[Opening Material provided section]

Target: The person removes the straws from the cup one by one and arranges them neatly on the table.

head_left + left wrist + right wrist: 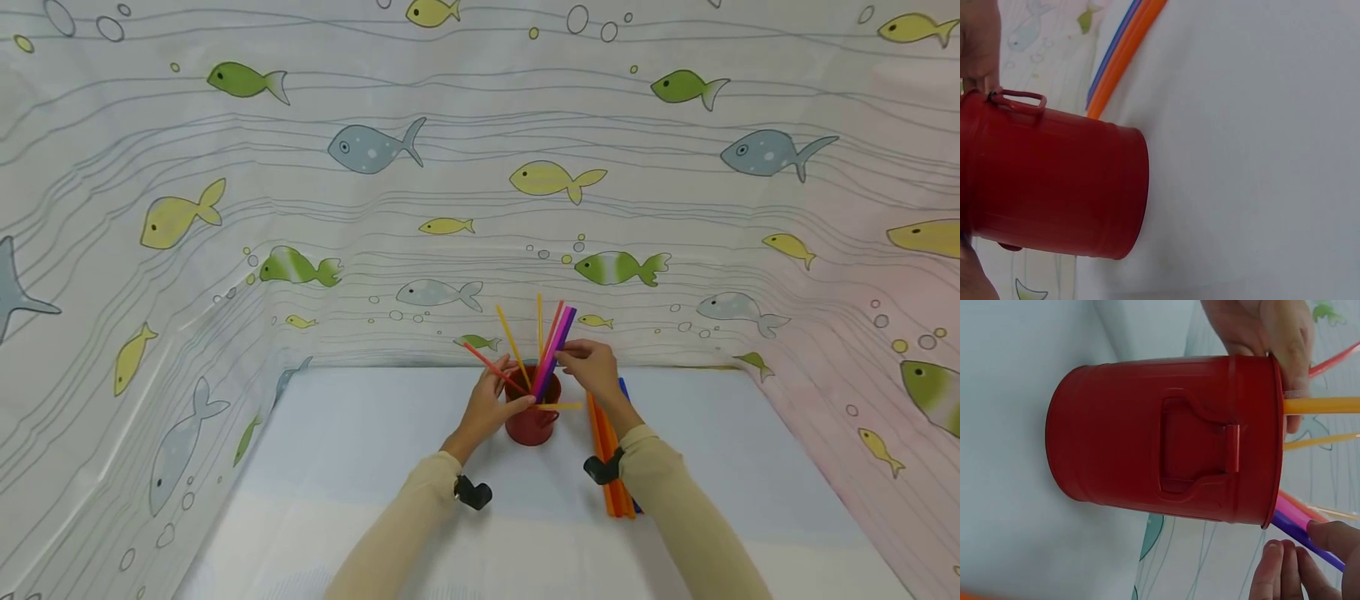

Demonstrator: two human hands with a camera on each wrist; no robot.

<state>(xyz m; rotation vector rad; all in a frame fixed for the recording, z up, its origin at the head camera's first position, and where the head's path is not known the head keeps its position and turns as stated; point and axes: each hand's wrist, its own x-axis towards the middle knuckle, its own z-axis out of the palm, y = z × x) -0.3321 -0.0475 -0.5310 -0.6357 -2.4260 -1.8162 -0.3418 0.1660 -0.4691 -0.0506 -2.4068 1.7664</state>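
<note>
A red metal bucket [531, 431] with a small side handle [1232, 449] stands upright on the table. My left hand [491, 406] grips its rim from the left, thumb on the near side. Several straw-like sticks lean out of the bucket, among them a red one [480, 358] and yellow ones [512, 333]. One yellow stick [562, 407] lies nearly level across the rim. Over the bucket's right side, my right hand [592, 372] pinches a purple stick [1300, 536] and a pink stick [1291, 512] between thumb and fingers. Their lower ends are inside the bucket, out of sight.
Orange sticks [611, 467] lie in a bundle with blue sticks [637, 506] on the white table [337, 483], right of the bucket and beneath the right forearm. A fish-patterned cloth [480, 200] rises behind the table and along both sides.
</note>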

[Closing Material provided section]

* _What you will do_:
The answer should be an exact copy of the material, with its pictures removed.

* _Response to this task_:
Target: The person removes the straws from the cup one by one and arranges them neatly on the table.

head_left + left wrist + right wrist: 

Demonstrator: two human hands with a camera on each wrist; no robot.

<state>(xyz m; rotation vector rad; all in a frame fixed for the recording, z up, its origin at the head camera's first position, and where the head's path is not known the head keeps its position and turns as stated; point and axes: each hand's wrist, its own x-axis towards the middle knuckle, its own z-axis out of the palm, y = z × x) -0.3321 -0.0475 -0.5310 -0.6357 -2.4260 -1.8162 -0.3418 0.1660 -0.4691 -0.0506 -2.4068 1.7664</state>
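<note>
A red metal bucket [531, 431] with a small side handle [1232, 449] stands upright on the table. My left hand [491, 406] grips its rim from the left, thumb on the near side. Several straw-like sticks lean out of the bucket, among them a red one [480, 358] and yellow ones [512, 333]. One yellow stick [562, 407] lies nearly level across the rim. Over the bucket's right side, my right hand [592, 372] pinches a purple stick [1300, 536] and a pink stick [1291, 512] between thumb and fingers. Their lower ends are inside the bucket, out of sight.
Orange sticks [611, 467] lie in a bundle with blue sticks [637, 506] on the white table [337, 483], right of the bucket and beneath the right forearm. A fish-patterned cloth [480, 200] rises behind the table and along both sides.
</note>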

This answer is complete as it stands.